Over the weekend I finished reading Heavy Lifting, by Jim Geraghty and Cam Edwards. It’s impossible to share a review of a book such as this without a few spoilers, but I’ll do my best. Before getting to the meat of the tome, however, I’ll just begin by saying that this book is a fantastic gift which comes along at a time when we’ve been observing the decay of many societal norms which were once viewed as the glue that held our culture together. It might be a gift for yourself or a friend, but particularly if you’re a person of a certain age, it’s probably one of the best presents ever to offer to a young man anywhere from his middle teens to his late twenties. For that matter, it’s a pretty good gift for young ladies as well, since men can be tricky animals to figure out sometimes.
The book is written as a duet, skipping back and forth between the two authors as they chime in on each aspect of what it means to be a man in America in the 21st century. The list of topics is pretty much a distilled history of the life of men, as wonderful, sad and occasionally tragic as that may be. The running theme for each section is essentially a tribute to Ward Cleaver, with explanations of why he was probably the best role model for life you could hope for. (Sure, that sounds kind of corny until you actually digest what the authors are presenting.)
I couldn’t possibly cover every subject here, (and that would feed into the whole spoiler thing) but here are a few highlights you can look forward to:
- Don’t live with your parents. Yes… that mean you.
- How to be a good roommate for that transitional period until you get your own place. (If the germs in your laundry have started their own space program, you’re doing it wrong.)
- Buy a house, but don’t buy a tiny house. That’s just lame.
- It’s not just nerds that play video games, but your life has to be about much more than that. (Even though Jim reveals some of his own lameness by making Grand Theft Auto 4 references nearly two years after GTA5 came out.)
- The importance of not only getting a job, but of being fired or laid off. (A great captain is never born of calm seas.)
The book also resurrects the ancient ritual of dating (or dare I say, courting?) and teaches the importance of actually ASKING A GIRL OUT if you want to go out with her. (You’d be amazed at how much of a lost art it’s become to actually ask a girl out on an “official date” and how sad some young ladies are about this, no matter how much they want to play it cool with the millennial culture.) Much of the art of dating has been lost, but Ward Cleaver knew how to step up to the plate and impress a great girl who became a great wife and a great mother.
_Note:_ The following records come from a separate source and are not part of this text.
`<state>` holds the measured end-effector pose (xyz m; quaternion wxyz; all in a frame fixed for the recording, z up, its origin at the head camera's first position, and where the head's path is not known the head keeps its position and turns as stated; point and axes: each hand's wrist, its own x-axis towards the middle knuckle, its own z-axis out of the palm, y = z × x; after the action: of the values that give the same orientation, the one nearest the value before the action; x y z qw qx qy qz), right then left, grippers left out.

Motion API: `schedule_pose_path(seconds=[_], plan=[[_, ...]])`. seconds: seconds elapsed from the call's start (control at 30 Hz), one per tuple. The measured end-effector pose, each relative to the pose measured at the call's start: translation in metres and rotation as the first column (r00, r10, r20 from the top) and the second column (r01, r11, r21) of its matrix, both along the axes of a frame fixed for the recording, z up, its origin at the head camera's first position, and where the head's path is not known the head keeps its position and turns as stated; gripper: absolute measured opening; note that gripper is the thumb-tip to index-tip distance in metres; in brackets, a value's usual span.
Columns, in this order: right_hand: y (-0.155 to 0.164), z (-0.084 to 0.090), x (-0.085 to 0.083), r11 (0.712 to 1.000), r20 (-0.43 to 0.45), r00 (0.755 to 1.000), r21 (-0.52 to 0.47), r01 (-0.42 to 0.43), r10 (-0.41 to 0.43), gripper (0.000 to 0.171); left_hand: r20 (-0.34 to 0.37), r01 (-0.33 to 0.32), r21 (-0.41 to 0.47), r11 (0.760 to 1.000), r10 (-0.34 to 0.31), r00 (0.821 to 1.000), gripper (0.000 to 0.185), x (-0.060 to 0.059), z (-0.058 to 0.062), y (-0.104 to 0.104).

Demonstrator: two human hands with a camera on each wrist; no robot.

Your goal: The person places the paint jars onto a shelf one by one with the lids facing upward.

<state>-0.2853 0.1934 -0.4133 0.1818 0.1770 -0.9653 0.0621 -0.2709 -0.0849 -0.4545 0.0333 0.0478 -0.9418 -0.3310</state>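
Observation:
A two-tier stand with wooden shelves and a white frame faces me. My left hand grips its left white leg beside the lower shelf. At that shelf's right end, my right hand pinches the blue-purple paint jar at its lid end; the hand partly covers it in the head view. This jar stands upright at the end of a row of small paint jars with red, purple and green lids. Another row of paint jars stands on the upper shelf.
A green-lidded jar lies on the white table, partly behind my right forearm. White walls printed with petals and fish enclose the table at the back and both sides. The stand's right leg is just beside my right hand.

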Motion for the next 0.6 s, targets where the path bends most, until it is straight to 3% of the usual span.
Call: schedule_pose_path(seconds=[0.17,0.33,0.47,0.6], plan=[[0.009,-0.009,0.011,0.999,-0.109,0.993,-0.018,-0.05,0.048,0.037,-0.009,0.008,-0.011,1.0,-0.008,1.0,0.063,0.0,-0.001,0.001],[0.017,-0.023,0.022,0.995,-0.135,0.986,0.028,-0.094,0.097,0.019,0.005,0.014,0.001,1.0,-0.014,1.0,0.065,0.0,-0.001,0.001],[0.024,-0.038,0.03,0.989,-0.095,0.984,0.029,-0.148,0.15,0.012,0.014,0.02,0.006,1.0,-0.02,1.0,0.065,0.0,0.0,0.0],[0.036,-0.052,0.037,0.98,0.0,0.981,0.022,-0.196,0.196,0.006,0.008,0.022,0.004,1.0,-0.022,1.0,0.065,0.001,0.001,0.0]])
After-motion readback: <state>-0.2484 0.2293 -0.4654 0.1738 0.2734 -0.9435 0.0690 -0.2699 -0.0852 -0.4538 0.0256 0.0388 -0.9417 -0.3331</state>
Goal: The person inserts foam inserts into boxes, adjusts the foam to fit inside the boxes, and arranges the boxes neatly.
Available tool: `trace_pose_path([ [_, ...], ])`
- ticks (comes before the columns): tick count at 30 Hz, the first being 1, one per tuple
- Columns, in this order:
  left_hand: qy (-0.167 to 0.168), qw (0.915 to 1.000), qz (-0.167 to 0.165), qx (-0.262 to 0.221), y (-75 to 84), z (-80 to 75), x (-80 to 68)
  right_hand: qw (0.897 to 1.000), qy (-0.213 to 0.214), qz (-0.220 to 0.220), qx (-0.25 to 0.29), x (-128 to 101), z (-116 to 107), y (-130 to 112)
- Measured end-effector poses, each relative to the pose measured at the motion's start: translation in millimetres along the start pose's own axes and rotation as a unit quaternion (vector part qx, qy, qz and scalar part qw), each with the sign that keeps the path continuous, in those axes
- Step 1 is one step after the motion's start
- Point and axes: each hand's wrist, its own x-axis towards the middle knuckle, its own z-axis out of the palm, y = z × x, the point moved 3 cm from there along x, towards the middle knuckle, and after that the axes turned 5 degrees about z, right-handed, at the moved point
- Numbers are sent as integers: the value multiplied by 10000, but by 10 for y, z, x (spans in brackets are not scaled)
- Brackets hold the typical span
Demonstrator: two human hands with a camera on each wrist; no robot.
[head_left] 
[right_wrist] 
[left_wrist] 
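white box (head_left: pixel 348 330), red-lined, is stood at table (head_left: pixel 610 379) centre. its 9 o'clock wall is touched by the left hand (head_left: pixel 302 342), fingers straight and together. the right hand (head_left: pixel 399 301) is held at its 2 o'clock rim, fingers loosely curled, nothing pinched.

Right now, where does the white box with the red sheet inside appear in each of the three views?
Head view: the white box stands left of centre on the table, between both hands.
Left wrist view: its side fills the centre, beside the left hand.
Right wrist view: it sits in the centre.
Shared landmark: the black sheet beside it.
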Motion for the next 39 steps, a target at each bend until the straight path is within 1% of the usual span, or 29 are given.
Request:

You’ll also be guided through the terrifying waters of marriage. This includes how to get married and, perhaps even more importantly, how to stay married.This book reminded me of precisely how stupid I was as a young man to be terrified at the thought of being “tied down” for the rest of my life, and how so many of us probably miss out on a great partner for life based on that fear. (You’ll also find out how and why Cam and his new bride wound up spending Christmas evening dining at Hooters, but I won’t spoil it further.)
All through this book the sense of humor of both these men comes through in a subtle way, but it’s mixed in nicely with a genuine sense that they’re really trying to help. Being a man in the classical sense is becoming an antiquated notion and society is not better for it. Well written and easy to digest either all in one go or as an occasional evening read before bed, this book is approachable for all ages and, in my opinion, enjoyable for all. As I mentioned at the start, give this as a gift for yourself or for any younger person struggling to make sense of the world.
Underneath the humor and homespun stories there’s an awful lot of truth. You’ll feel better when you finish reading it.